The Competition and Markets Authority has raised concerns over continuing high profit margins on road fuel in Britain, challenging claims from fuel retailers that increased operating expenses justify the higher prices being charged at forecourts. According to the Authority’s inaugural annual monitoring report, the sustained rise in fuel margins during the past year is primarily attributable to non-supermarket retailers.
Average profit margins for supermarkets fell from 10.9 pence per litre in 2022 to 9.6 pence so far this year, yet non-supermarket operators saw margins increase to 11.1 pence per litre, compared to 10.8 pence the previous year. The Authority noted that if operating costs were genuinely impacting retailers’ profitability, declining or flat profit margins would be expected. Instead, profitability remains robust.
Fuel prices remain a central concern for millions of drivers, particularly during the peak travel season. The average petrol price stood at 135 pence per litre between last November and this October, down 8 pence per litre from a year earlier. Diesel also averaged 142 pence per litre, a decrease of 8 pence over the same period. Despite these drops, profit margins remain high, suggesting competitive forces are insufficient to drive down prices faster.

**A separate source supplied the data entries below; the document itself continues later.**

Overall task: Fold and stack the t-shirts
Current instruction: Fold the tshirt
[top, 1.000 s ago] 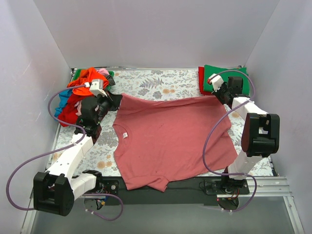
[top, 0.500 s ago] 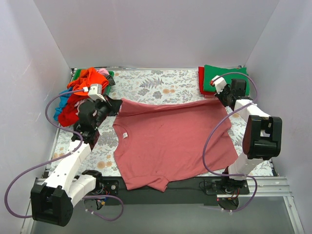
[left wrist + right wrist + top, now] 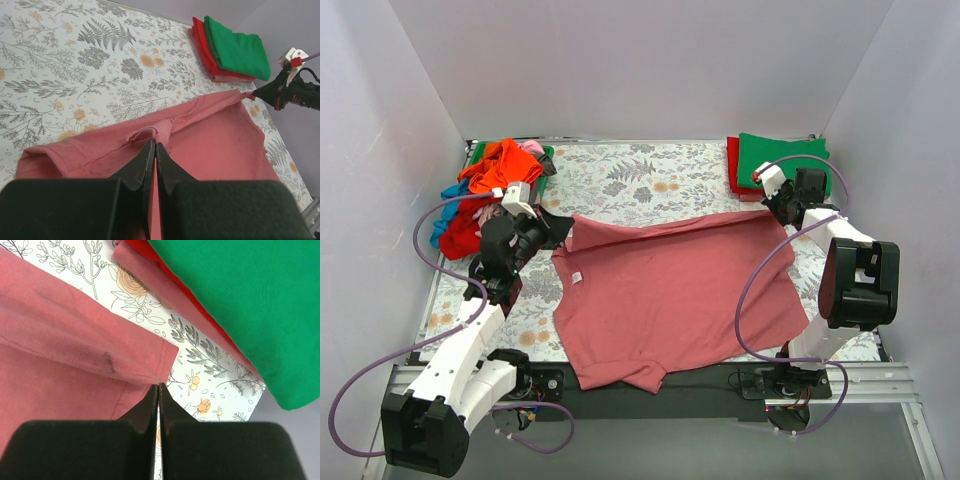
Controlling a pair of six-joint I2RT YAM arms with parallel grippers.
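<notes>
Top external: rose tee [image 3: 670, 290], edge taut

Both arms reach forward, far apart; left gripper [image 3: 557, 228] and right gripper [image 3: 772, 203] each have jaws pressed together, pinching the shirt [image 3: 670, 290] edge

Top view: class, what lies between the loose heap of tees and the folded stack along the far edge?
Only bare floral cover lies between heap and stack, seen in the top view.

light: bright, even | shadows: soft, faint | focus: top view sharp; wrist views soft at bottom edge
</notes>
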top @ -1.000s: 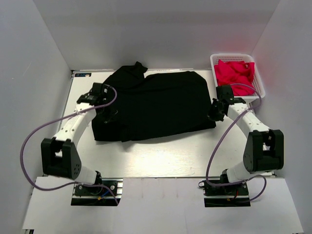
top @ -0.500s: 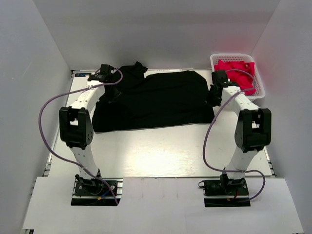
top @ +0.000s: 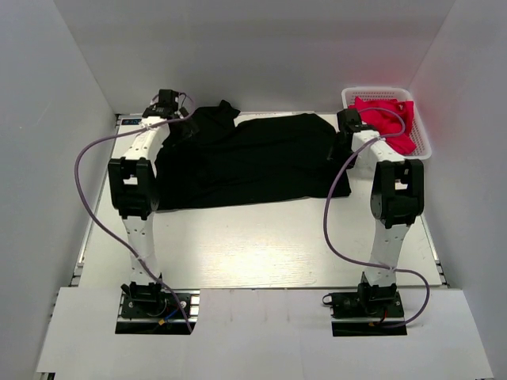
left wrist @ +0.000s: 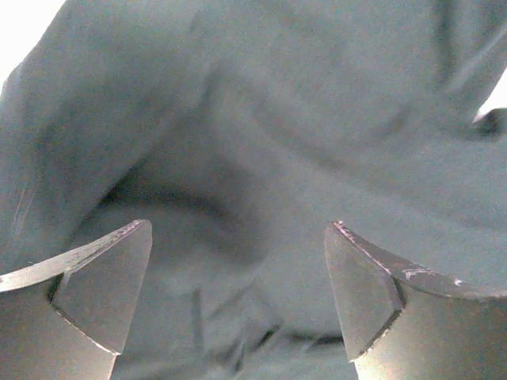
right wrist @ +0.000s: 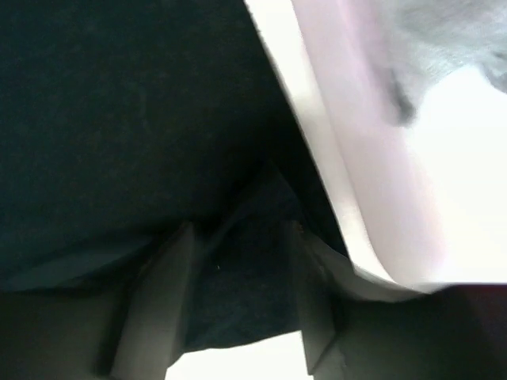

The introduction of the government’s fuel finder scheme aims to increase transparency by allowing motorists to compare real-time fuel prices through apps and websites. The Authority suggests this could empower consumers and stimulate more effective competition in the market.
Motoring groups have highlighted the prevalence of “rocket and feather” pricing, where retail prices escalate rapidly when input costs rise but fall more slowly when costs decline. A spokesperson for the AA motorist organisation described this as a long-standing problem for UK drivers, particularly problematic during periods of heavy road usage, such as the festive season. The RAC echoed these views, expressing hope that increased scrutiny and new digital comparison tools will lead to more competitive prices across the country.
The Petrol Retailers’ Association countered the findings, arguing that headline margins do not reflect significant cost pressures, including labour, energy, taxation, and crime. However, the Authority’s report maintains that rising operating costs have not eroded profitability, and that current retail pump prices remain materially below the peaks recorded in 2022 and 2023, aligned with falls in wholesale prices.